(WHAT TO WORK ON)
Return only that part of the material below which starts with the line containing "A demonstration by" and goes on through the line containing "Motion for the", restated exactly.

□ □ □ □

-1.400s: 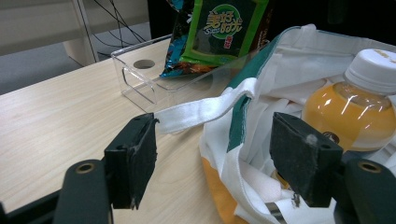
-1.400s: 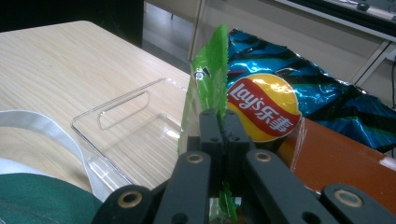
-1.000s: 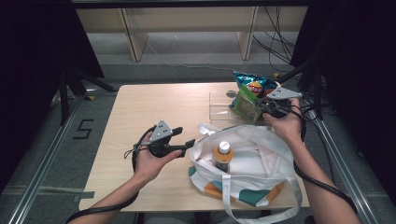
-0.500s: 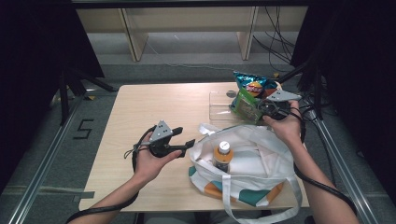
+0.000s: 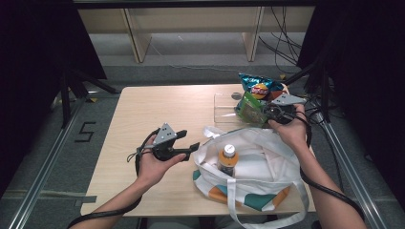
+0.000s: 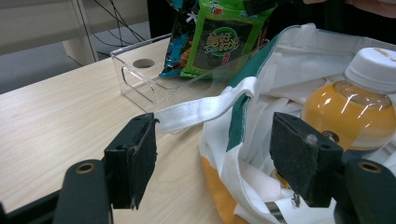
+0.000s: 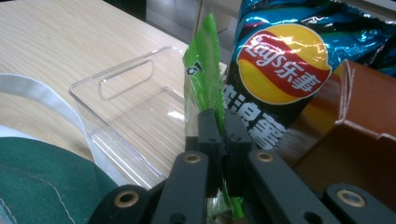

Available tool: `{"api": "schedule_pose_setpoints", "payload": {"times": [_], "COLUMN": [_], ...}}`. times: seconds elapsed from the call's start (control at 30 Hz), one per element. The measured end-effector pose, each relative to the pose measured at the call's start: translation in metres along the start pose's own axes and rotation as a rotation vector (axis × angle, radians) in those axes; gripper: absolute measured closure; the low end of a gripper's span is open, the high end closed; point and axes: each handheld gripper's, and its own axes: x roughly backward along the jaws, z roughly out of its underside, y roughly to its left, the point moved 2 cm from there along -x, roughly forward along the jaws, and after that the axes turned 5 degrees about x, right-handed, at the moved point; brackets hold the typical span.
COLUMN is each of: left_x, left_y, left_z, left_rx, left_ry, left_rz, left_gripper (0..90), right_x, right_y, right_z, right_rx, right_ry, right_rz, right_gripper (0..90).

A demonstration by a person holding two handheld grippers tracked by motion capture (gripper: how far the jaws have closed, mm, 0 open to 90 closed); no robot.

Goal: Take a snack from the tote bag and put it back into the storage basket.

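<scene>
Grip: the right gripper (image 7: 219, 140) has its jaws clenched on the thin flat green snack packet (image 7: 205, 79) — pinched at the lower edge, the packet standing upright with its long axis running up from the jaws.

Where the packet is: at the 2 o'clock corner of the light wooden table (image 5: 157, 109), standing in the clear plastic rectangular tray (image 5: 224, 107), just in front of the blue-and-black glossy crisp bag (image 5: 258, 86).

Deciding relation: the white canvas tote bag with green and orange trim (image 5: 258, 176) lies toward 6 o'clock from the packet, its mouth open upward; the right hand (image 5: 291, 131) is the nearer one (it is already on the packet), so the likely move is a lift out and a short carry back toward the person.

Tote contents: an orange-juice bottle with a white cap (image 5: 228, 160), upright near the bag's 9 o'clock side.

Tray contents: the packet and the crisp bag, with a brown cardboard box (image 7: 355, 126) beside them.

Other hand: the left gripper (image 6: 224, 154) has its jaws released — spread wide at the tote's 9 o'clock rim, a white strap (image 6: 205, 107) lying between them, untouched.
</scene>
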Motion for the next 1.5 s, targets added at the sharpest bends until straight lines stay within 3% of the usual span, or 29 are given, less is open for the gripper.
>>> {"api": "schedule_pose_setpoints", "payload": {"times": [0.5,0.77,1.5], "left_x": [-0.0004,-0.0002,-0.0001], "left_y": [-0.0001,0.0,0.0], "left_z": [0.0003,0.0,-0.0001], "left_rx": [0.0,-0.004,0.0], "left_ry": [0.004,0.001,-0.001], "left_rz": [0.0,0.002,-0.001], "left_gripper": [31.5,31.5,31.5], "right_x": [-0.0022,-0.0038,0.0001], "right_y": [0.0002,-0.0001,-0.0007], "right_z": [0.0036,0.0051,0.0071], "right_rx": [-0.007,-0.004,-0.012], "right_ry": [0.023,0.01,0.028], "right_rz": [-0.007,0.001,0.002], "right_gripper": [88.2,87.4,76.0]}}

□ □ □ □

(ANSWER FOR THIS EXERCISE)
A demonstration by a person holding two handheld grippers tracked by motion capture (gripper: how far the jaws have closed, mm, 0 open to 90 closed); no robot.

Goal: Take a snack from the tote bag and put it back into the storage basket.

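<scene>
Grip: the right gripper (image 7: 219, 140) has its jaws clenched on the thin flat green snack packet (image 7: 205, 79) — pinched at the lower edge, the packet standing upright with its long axis running up from the jaws.

Where the packet is: at the 2 o'clock corner of the light wooden table (image 5: 157, 109), standing in the clear plastic rectangular tray (image 5: 224, 107), just in front of the blue-and-black glossy crisp bag (image 5: 258, 86).

Deciding relation: the white canvas tote bag with green and orange trim (image 5: 258, 176) lies toward 6 o'clock from the packet, its mouth open upward; the right hand (image 5: 291, 131) is the nearer one (it is already on the packet), so the likely move is a lift out and a short carry back toward the person.

Tote contents: an orange-juice bottle with a white cap (image 5: 228, 160), upright near the bag's 9 o'clock side.

Tray contents: the packet and the crisp bag, with a brown cardboard box (image 7: 355, 126) beside them.

Other hand: the left gripper (image 6: 224, 154) has its jaws released — spread wide at the tote's 9 o'clock rim, a white strap (image 6: 205, 107) lying between them, untouched.
</scene>
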Motion for the next 1.5 s, targets added at the sharpest bends until straight lines stay within 3% of the usual span, or 29 are given, less is open for the gripper.

For this exercise, nothing further remains to be done.